I have one nasty enough the guy gave it to me just so he didn't have to bush hog it anymore.


----------



## Hand&Hand Farms (Feb 5, 2011)

We have one that is either up hill or down hill, not flat spot on it. My son (17 now) usually sends 3 or 4 bales thru the fence every time we bale it. Wife won't rake anymore unless the Kubota is there with seatbelt.


----------



## shortrow (Feb 21, 2012)

mlappin said:


> I have one nasty enough the guy gave it to me just so he didn't have to bush hog it anymore.


Wow, must be rough. You have much more nerve than me.


----------



## Nitram (Apr 2, 2011)

Ahh Kansas.... flat as a pancake!!! not really but I don't have to buckle up Martin


----------



## Toyes Hill Angus (Dec 21, 2010)

My house is situated at the top of Toyes Hill, which is about 25' higher than the bottom, all around is flatter than p#ss on a platter!


----------



## hog987 (Apr 5, 2011)

My house is situated at the top of Toyes Hill, which is about 25' higher than the bottom, all around is flatter than p#ss on a platter!

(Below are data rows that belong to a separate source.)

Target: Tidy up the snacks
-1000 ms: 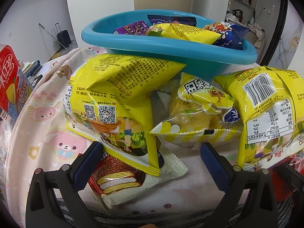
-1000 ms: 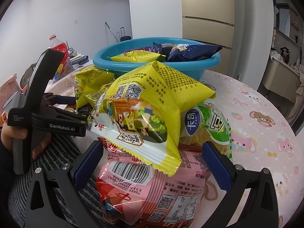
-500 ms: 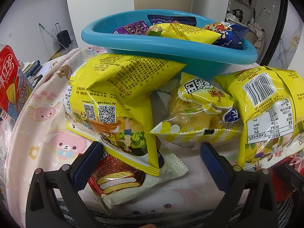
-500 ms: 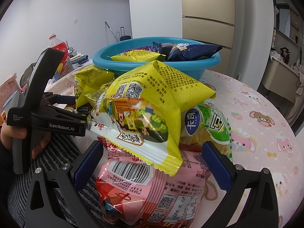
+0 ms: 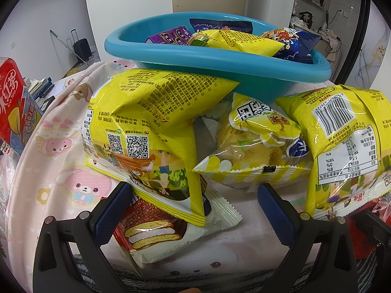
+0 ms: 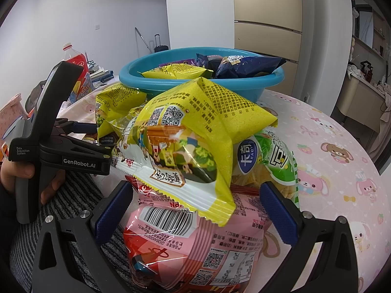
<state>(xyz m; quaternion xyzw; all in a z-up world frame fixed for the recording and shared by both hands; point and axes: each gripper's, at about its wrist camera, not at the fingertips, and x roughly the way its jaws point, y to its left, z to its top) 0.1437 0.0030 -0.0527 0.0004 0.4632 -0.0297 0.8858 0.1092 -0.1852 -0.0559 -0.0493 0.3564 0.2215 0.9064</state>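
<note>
Nothing has shifted over the last second: both hand-held grippers hold wide apart and empty, the left hand-held gripper before the chocolate pie pack, the right hand-held gripper around the pink bag. Snacks still heap before the blue basin; no grab has begun.

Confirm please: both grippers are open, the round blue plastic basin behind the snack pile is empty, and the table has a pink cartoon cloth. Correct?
Not quite. The round blue plastic basin is not empty: the right wrist view shows a yellow snack bag and a dark blue snack bag inside. The left gripper and right gripper are open, and the pink cartoon cloth is right.
</note>
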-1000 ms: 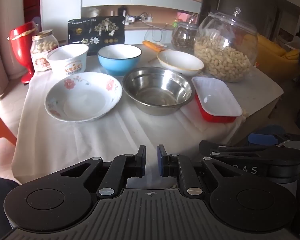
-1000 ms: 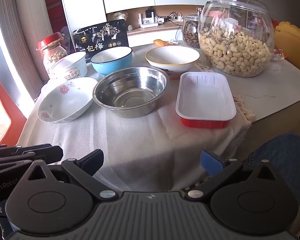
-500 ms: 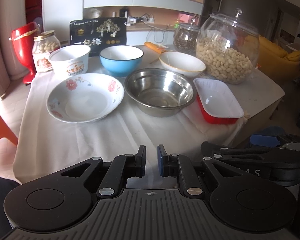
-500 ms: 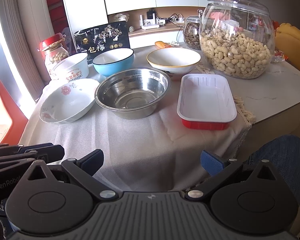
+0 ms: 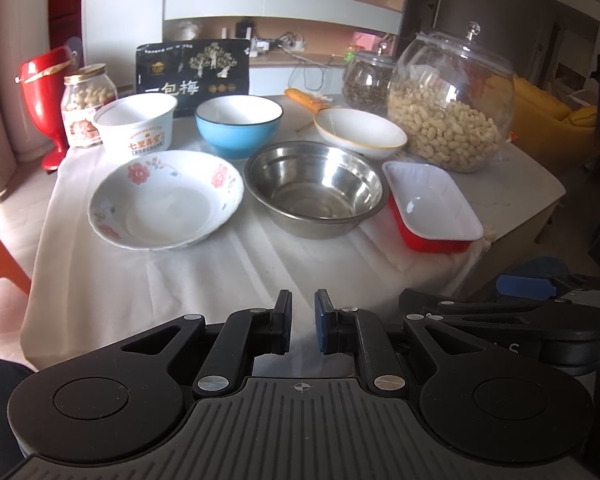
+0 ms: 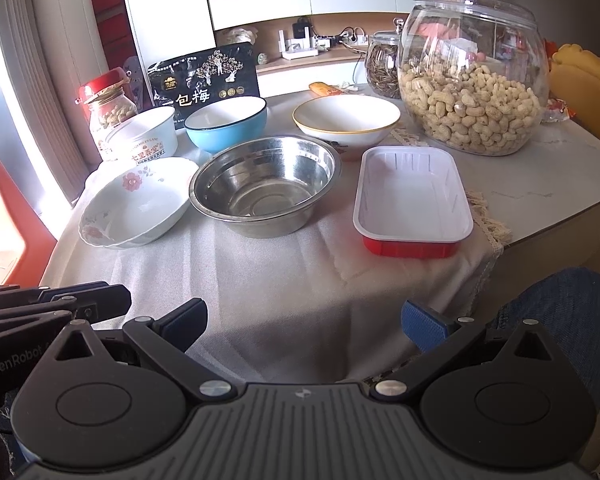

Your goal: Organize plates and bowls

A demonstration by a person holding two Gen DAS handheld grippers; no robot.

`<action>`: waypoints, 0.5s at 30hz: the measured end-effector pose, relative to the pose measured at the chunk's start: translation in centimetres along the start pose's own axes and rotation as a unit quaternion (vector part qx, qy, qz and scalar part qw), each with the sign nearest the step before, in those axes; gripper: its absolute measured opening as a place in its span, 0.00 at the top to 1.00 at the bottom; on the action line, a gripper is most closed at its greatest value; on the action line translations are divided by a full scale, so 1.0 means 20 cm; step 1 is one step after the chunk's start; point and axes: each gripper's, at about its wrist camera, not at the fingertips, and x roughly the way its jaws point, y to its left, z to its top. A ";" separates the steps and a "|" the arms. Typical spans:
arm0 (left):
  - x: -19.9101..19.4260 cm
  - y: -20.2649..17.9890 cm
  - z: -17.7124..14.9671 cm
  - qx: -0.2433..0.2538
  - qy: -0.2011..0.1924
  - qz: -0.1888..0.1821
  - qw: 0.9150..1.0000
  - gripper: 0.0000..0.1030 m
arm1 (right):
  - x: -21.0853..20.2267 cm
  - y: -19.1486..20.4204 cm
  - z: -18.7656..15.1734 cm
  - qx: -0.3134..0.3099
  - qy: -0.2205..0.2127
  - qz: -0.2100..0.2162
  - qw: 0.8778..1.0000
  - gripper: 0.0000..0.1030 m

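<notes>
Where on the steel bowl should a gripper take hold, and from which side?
Grip the thin rolled rim of the steel bowl at its near edge, one finger inside and one outside. The near side is clear cloth; the other sides are crowded by neighbouring dishes.

Left gripper closed, empty, before steel bowl

Two handheld grippers hover side by side, both angled downward. The left gripper has its jaws drawn nearly together with nothing between them; the right gripper has its jaws spread wide, also empty.
</notes>
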 end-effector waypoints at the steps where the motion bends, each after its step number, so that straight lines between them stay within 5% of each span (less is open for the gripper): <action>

25' is nothing at all. In my feild we have about 300' from edge to center going up and than about the same going back down the other side. More of a mini mountain really.


----------



## Vol (Jul 5, 2009)

Toyes Hill Angus said:


> My house is situated at the top of Toyes Hill, which is about 25' higher than the bottom, all around is flatter than p#ss on a platter!


LOL.....thats funny!


----------



## Vol (Jul 5, 2009)

75% of the land in the county I live in, you cannot get a tractor over it...period. I think that is one reason when traveling through the mid-west and plains that I marvel so much at the Ag land. The #1 crop in Tennessee is hardwood timber. I am very fortunate to have a river bottom farm in this mountainous to hilly land. The county I live in is the central home of the Great Smoky Mountains National Park.The western 1/3 of the state is farmland and timber.....the middle part of the state is rolling hills and timber...mainly grazing. It is a very green state even in the winter season.

Regards, Mike


----------



## Toyes Hill Angus (Dec 21, 2010)

Vol said:


> LOL.....thats funny!


that's what I was getting at! Some have land levellers and land planes set up with laser controls to grade the land for drainage where I was raised in south-western Ontario.


----------



## mlappin (Jun 25, 2009)

shortrow said:


> Wow, must be rough. You have much more nerve than me.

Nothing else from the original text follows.